Come sottolineò la rivista statunitense Popular Mechanics in un articolo pubblicato a giugno del 1916 “… in alcune marine i sommergibili erano sottoposti a quella prova solamente una volta, generalmente al momento in cui erano ispezionati prima della loro accettazione. Ciò era stato sufficiente finché un incidente, come nel caso dell’F4 (vedi nota 2), aveva dimostrato che vi era stato un deterioramento fatale. Con i mezzi disponibili sulla nave brasiliana le prove potevano essere ripetute frequentemente e la pressione poteva essere applicata in modo graduale e sotto controllo, in modo da non arrecare inutili danni al sommergibile. La pressione poteva essere ridotta quasi immediatamente aprendo le valvole. Durante la prova, le persone all’interno del sommergibile correvano rischi minimi, in quanto erano in continuo contatto telefonico con l’esterno…”
Sulle estremità dei due scafi poppieri erano installate due potenti gru per il recupero di sommergibili affondati o per sollevarli fuori dall’acqua per ispezionarne le eliche, i timoni e la carena senza doverli immettere nel bacino. Si trattava di due strutture metalliche a traliccio alte 5,18 m che avevano uno “sbraccio” di 5 m oltre lo specchio di poppa dei due scafi; ciascuna aveva una portata di 200 t ed erano in grado di sollevare un tale peso di 36,5 m in 30 minuti (nota 3). Sia a poppa che a prua vi erano occhi di cubia ed ancore per mantenere la nave il più possibile immobile mentre era in corso l’operazione di sollevamento di un battello. La nave era anche provvista di una attrezzatura completa per palombari. Il doppio fondo dello scafo conteneva i serbatoi per il combustibile e verso prua vi erano alcune casse allagabili per mantenere il bastimento in assetto durante le operazioni di sollevamento di un battello; altra acqua poteva essere immessa in un gavone collocato all’estrema prua.

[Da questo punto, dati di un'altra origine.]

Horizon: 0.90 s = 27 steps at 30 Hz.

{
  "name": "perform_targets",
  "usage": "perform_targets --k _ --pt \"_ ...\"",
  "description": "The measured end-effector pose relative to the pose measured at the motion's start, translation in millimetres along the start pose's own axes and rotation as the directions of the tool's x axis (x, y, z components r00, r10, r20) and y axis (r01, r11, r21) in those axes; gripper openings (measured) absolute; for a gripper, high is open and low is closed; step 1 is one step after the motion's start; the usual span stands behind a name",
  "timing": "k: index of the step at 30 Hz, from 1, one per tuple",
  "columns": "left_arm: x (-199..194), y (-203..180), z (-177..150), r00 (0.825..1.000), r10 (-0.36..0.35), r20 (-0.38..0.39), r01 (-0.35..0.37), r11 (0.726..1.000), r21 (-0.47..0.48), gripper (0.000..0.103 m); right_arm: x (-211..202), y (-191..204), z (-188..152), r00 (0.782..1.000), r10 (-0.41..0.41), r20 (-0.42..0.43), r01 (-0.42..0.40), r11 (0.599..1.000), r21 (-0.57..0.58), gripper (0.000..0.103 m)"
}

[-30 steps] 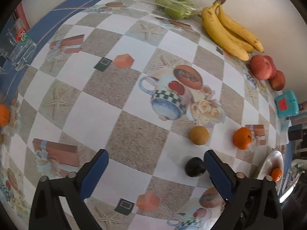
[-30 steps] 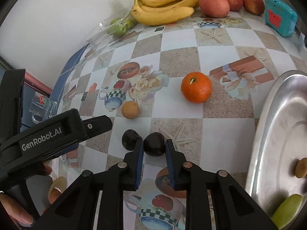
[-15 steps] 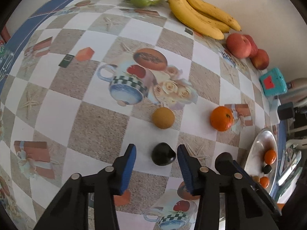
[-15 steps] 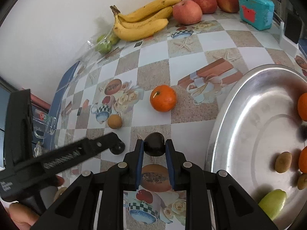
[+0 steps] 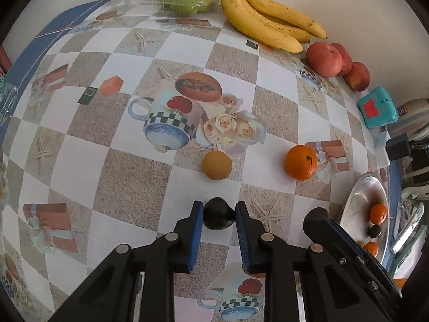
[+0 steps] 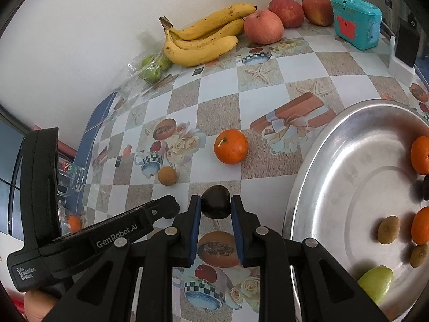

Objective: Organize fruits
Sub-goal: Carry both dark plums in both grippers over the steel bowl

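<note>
My left gripper (image 5: 217,208) is shut on a small dark fruit (image 5: 216,218) that sits on the patterned tablecloth. My right gripper (image 6: 215,201) is shut on a second dark fruit (image 6: 215,206), held just left of the steel tray (image 6: 335,177). That tray (image 5: 356,204) holds oranges, small brown fruits, a green fruit and a dark one. Loose on the cloth lie an orange (image 5: 300,162) (image 6: 231,147) and a round brown fruit (image 5: 216,165) (image 6: 167,176). The two grippers stand side by side, the left one's black body low in the right wrist view.
Along the wall lie bananas (image 5: 268,26) (image 6: 203,43), red apples (image 5: 324,59) (image 6: 264,26) and bagged green fruit (image 5: 185,0) (image 6: 152,67). A teal box (image 5: 378,110) (image 6: 356,21) stands at the far right. A hand shows at the lower left of the right wrist view.
My left gripper came over the dark fruit and its wide jaws closed on it. My right gripper kept its fruit and shifted toward the tray, which now fills more of its view.
</note>
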<state>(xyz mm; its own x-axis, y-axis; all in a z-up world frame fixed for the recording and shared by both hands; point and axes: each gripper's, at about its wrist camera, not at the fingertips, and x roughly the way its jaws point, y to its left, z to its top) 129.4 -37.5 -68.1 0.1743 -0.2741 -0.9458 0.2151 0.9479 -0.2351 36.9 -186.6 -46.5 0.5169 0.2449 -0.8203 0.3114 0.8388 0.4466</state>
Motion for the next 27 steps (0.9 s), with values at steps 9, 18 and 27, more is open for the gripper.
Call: perform_targets --k 9,18,27 --pt "-25 -2 2 0.998 -0.029 0.048 0.029 1.000 -0.003 0.026 -12 -4 3 1.000 -0.002 0.030 0.002 1.000 0.017 0.023" --pt "-36 -18 -1 0.995 -0.078 0.055 0.078 0.997 0.013 0.026 -34 -24 9 0.996 -0.027 0.085 0.021 0.998 0.063 0.023" --pt "-41 -55 -12 0.991 -0.132 0.034 0.129 0.988 0.080 0.026 -66 -74 14 0.982 -0.123 0.145 0.095 0.978 0.185 0.023"
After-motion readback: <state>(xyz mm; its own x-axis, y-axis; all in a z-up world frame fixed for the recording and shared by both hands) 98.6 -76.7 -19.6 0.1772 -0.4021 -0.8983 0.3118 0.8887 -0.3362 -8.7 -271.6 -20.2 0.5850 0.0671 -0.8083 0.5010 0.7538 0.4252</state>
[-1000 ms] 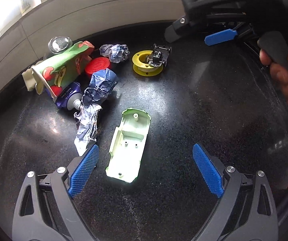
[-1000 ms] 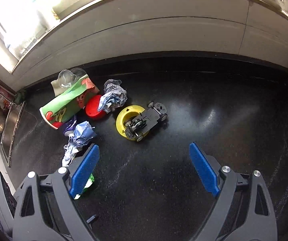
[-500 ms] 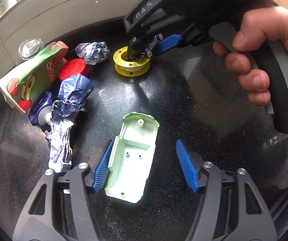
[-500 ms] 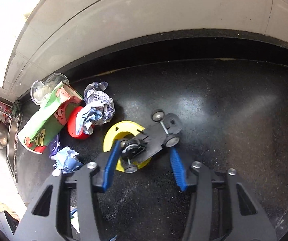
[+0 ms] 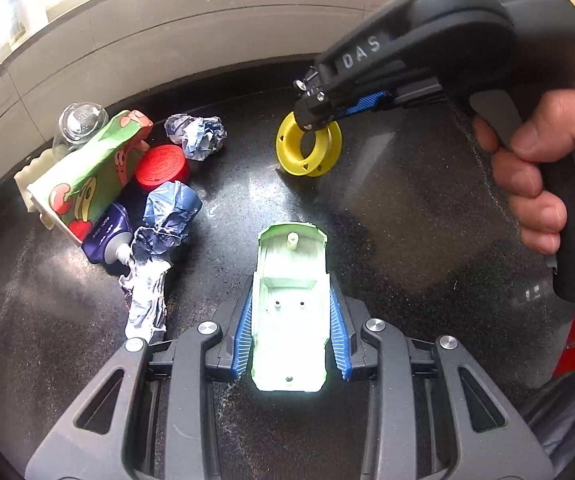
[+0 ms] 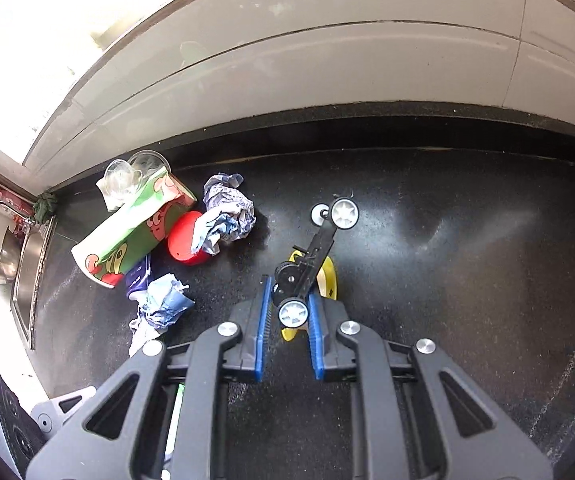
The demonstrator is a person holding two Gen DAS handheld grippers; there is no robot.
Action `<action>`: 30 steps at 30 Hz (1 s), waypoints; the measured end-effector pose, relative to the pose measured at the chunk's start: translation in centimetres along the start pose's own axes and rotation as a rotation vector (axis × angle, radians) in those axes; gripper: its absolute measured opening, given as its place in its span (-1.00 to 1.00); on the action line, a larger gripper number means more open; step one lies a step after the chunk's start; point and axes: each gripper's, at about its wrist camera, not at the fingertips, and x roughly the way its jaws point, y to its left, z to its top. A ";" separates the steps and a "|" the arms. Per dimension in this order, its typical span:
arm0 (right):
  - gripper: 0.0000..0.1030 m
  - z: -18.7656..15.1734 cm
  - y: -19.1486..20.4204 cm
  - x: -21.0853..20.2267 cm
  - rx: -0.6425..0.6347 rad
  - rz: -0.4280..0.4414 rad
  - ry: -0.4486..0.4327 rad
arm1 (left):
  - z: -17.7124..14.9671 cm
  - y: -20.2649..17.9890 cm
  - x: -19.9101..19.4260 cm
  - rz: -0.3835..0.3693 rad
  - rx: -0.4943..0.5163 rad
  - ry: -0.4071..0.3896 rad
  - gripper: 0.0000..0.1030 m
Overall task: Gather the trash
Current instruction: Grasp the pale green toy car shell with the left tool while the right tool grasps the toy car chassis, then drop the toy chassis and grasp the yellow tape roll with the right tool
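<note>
- Left gripper (image 5: 292,334): blue pads (image 5: 244,330) clamped on both long sides of the pale green toy car shell (image 5: 290,312), which lies hollow side up on the black countertop (image 5: 427,220).
- Right gripper (image 6: 287,322): fingers closed on the rear end of the black toy car chassis (image 6: 311,258). Chassis is tilted, front wheels (image 6: 343,213) raised, pointing away from the camera.
- Landmark is the yellow spool (image 5: 308,146). It sits on the countertop directly under the chassis; the right wrist view cannot show whether the two touch.
- Green shell is on the near side of the spool, well apart from it.
- Trash cluster lies left of the spool: crumpled blue-white paper ball (image 5: 196,136) nearest, then red lid (image 5: 162,165), then green printed carton (image 5: 91,176) lying on its side.
- Clear plastic cup (image 5: 77,124) is behind the carton, against the grey backsplash (image 5: 147,64).
- Purple tube (image 5: 107,236) pokes out from under the carton; a second crumpled paper wad (image 5: 155,248) lies over its cap end, left of the green shell.
- Steel sink (image 6: 27,268) is at the far left, beyond the carton.
- Person's right hand (image 5: 539,168) grips the right gripper's handle, to the right of the spool.
</note>
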 end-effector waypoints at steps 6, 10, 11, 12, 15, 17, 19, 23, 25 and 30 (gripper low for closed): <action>-0.66 -2.2 -2.2 -1.3 0.025 -0.016 0.017 | -1.5 0.1 -2.7 0.034 -0.009 -0.020 -0.36; -0.66 -2.8 -3.0 -2.3 0.028 -0.036 0.004 | -2.7 -1.1 -4.3 0.056 -0.011 -0.035 -0.36; -0.66 -3.0 -3.2 -2.5 0.035 -0.043 0.000 | -3.0 -1.2 -4.8 0.062 -0.011 -0.039 -0.36; -0.66 -3.2 -3.3 -2.9 0.041 -0.049 -0.010 | -3.3 -1.7 -5.2 0.070 -0.012 -0.043 -0.36; -0.66 -3.7 -3.9 -4.0 0.021 -0.048 -0.030 | -3.9 -1.8 -6.2 0.090 -0.029 -0.054 -0.36; -0.66 -3.9 -3.8 -4.5 0.011 -0.054 -0.044 | -4.3 -1.8 -6.8 0.099 -0.048 -0.062 -0.36; -0.97 -4.3 -3.4 -4.9 -0.016 -0.073 -0.050 | -4.8 -1.7 -7.3 0.104 -0.065 -0.064 -0.36; -0.98 -4.9 -2.3 -5.8 -0.083 -0.082 -0.070 | -5.3 -1.8 -8.0 0.123 -0.082 -0.072 -0.36; -0.98 -5.1 -2.4 -5.8 -0.085 -0.079 -0.060 | -5.6 -1.8 -8.3 0.131 -0.097 -0.074 -0.36; -0.91 -5.9 -4.4 -5.7 -0.045 -0.136 -0.044 | -6.3 -1.5 -8.8 0.146 -0.131 -0.073 -0.36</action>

La nave Cearà era equipaggiata per fungere da nave appoggio per una flottiglia di sei sommergibili del dislocamento di 250 tonnellate. Poiché le sue macchine e i depositi di carburante erano collocati nella parte poppiera, i restanti due terzi della lunghezza dello scafo erano occupati da depositi di materiali, viveri e siluri destinati ai sommergibili e da una officina per le riparazioni. Dinamo azionate da motori diesel ausiliari consentivano di ricaricare le batterie dei sommergibili e tre compressori consentivano di ricaricare i loro serbatoi d’aria compressa e le bombole dei siluri. Vi erano inoltre un distillatore d’acqua potabile della capacità di 200 litri all’ora e un impianto di refrigerazione. La nave poteva alloggiare, oltre al proprio equipaggio composto da 183 tra ufficiali e marinai, quelli dei sei sommergibili cui serviva da base, ovvero circa 130 uomini. Grazie all’ampiezza dei suoi depositi e magazzini la nave Cearà poteva rifornire i sei sommergibili della flottiglia per quattro volte di carburante, acqua potabile e distillata, viveri, aria compressa, munizioni, siluri e pezzi di ricambio, consentendo loro di operare a lungo senza dover far ritorno in porto.

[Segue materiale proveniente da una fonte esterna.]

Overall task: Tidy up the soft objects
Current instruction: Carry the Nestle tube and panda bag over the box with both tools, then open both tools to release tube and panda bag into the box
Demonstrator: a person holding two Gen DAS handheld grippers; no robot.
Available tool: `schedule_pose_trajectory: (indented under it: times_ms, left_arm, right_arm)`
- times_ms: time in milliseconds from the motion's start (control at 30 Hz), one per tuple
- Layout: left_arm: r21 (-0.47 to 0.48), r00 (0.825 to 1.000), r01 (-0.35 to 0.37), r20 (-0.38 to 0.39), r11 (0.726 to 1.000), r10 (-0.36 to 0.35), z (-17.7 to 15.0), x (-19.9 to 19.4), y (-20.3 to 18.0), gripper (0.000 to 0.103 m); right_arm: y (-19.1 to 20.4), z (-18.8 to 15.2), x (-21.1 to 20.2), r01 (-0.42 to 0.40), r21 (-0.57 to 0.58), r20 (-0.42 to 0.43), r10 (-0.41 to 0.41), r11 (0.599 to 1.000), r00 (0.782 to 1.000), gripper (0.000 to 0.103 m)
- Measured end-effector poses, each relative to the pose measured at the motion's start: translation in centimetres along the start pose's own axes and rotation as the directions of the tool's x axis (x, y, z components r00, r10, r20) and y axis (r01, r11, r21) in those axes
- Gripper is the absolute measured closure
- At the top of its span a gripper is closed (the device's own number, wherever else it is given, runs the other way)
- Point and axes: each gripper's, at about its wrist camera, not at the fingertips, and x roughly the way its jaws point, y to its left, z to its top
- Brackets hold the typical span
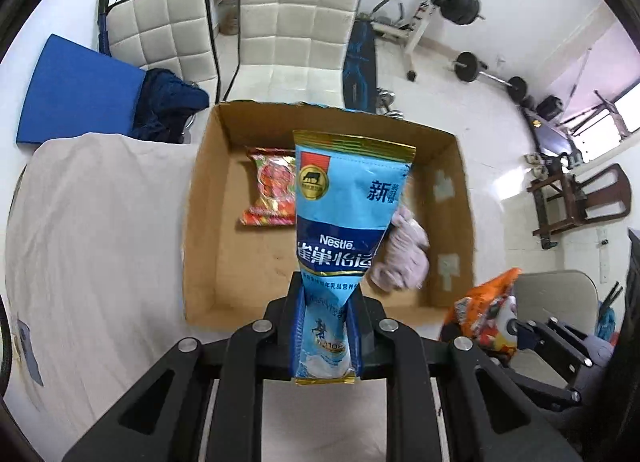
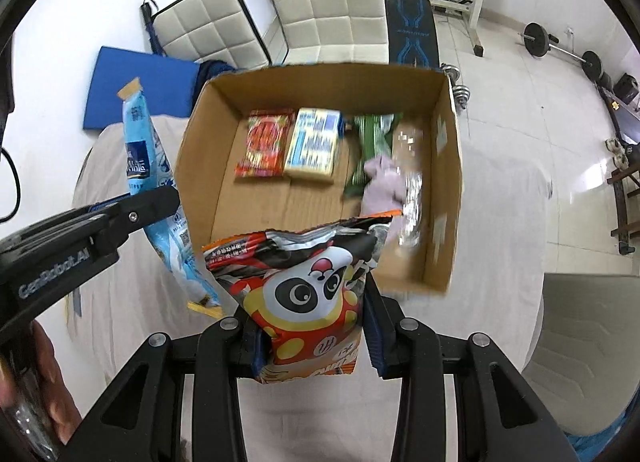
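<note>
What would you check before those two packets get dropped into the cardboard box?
1. Left hand-held gripper shut on the blue milk powder packet: ok.
2. Right hand-held gripper shut on the panda snack bag: ok.
3. Cardboard box open at the top: ok.
4. Bare floor left in the box, nearer than the red packet and the yellow-and-blue packet: ok.
5. Purple cloth lies flat, out of the way: cannot tell, blurred.
</note>
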Motion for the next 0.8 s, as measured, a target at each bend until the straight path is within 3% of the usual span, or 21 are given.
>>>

Il Cearà era dotato di un armamento per la difesa contro torpediniere e cacciatorpediniere, consistente in quattro cannoni da 101 mm, quattro cannoni Armstrong da 47 mm, due cannoni Hotchkiss da 57 mm (secondo altre fonti l’armamento secondario era solamente di 4 cannoni da 57 mm e due mitragliatrici da 7 mm).
Un altro aspetto che destò grande interesse fu l’apparato propulsivo della nave, costituito da due motori diesel ciascuno della potenza di 2.300 CV progettati e realizzati dalla FIAT S. Giorgio. All’epoca i motori diesel per la propulsione delle grandi navi erano una novità; nonostante i vantaggi in termini di minor peso, ingombro e consumo rispetto alle tradizionali macchine a vapore, erano ancora guardati con diffidenza, a causa della loro presunta scarsa affidabilità. Proprio i vantaggi derivanti dal ridotto ingombro permisero a Laurenti di convincere la Marina brasiliana di adottarli per la nave, dove furono collocati ai lati del bacino cilindrico. I motori erano a due tempi e avevano 6 cilindri; rispetto ai motori diesel a 4 tempi erano più piccoli e leggeri. Si trattava dei motori diesel più potenti imbarcati all’epoca su una nave. Ciascun motore era lungo 9,3 m, alto 5 m, largo 3 e pesava 160 t.
Uno dei motori diesel della Cearà. Fonte: Engineering, 25 febbraio 1916
A febbraio del 1916 la rivista tecnica britannica “Engineering” scrisse che i suoi due motori rappresentavano l’ultimo sviluppo nel campo dei propulsori diesel, nei quali la FIAT S. Giorgio aveva ormai molti anni di esperienza; i suoi motori diesel erano anche costruiti su licenza dalla Scott’s Shipbuilding and Engineering Company di Greenock. I serbatoi del Cearà contenevano 600 t di combustibile, sufficiente per assicurarle un’autonomia di 4.000 miglia nautiche alla velocità di crociera e rifornire quattro volte i serbatoi dei sommergibili. Nel viaggio di trasferimento in Brasile il bastimento percorse 6.000 mn e consumò 2930 t. di combustibile; i motori funzionarono perfettamente e continuativamente nonostante il personale brasiliano non fosse ancora esperto nella loro conduzione e vi fosse a bordo un solo macchinista di garanzia del cantiere costruttore. Un altro aspetto interessante era che i motori diesel dei sommergibili erano dello stesso tipo dei motori diesel ausiliari dell Cearà. L’apparato motore della nave serviva così anche per l’addestramento pratico per gli equipaggi dei sommergibili che appoggiava.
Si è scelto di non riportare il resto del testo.